Mr. Kenney’s misinterpretation of the Supreme Court comes when he pulls later paragraphs of the judgment and seeks to apply them to Alberta and its referendum. In the Secession Reference, the Supreme Court held that when a clear majority within a province votes to repudiate “the existing constitutional order … to pursue secession,” a constitutional duty requires the rest of Canada to “negotiate constitutional change.” The Court chose its words deliberately in this instance to apply to the most fundamental of constitutional crises: the breakup of the federation itself.

The contrary view – that any referendum on any constitutional topic requires constitutional negotiations between all of the provinces and the federal government in order to negotiate constitutional change – is a recipe for an endless quagmire of constitutional dysfunction.

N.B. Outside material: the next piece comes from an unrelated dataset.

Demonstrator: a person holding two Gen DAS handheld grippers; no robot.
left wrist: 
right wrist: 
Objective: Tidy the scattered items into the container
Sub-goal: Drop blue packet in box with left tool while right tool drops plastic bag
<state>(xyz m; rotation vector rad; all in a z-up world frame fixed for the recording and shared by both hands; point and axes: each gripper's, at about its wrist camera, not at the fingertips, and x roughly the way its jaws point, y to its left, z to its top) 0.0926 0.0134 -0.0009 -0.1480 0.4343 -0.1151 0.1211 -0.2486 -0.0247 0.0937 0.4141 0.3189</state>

The Supreme Court did not place us on this path.

Alberta, like any province, can seek to change a particular aspect of the Constitution of Canada. But that desire, and any referendum result that supports it, grants only what the constitutional amending formula already provides: a process of constitutional change that requires broad agreement among provinces and the federal government. Our collective constitutional documents – the “supreme law of Canada” – require nothing less.

Constitutions are not immutable gems fixed in perfection, but nor should governments treat them as sandcastles subject to the political winds of the day. We can remain committed to the constitutional principle of equalization while understanding that the particular formula which put its aspirations into practice should be subject to periodic review, discussion and adjustment to ensure its principles are implemented in light of its objectives of making Canada work.

When it comes to constitutional law and politics, we might need to remind politicians that mutual respect, compromise and understanding work far better (like in so much of life) in reconciling our national unity and provincial diversity than ultimatums steeped in the politics of anger, accusation and blame.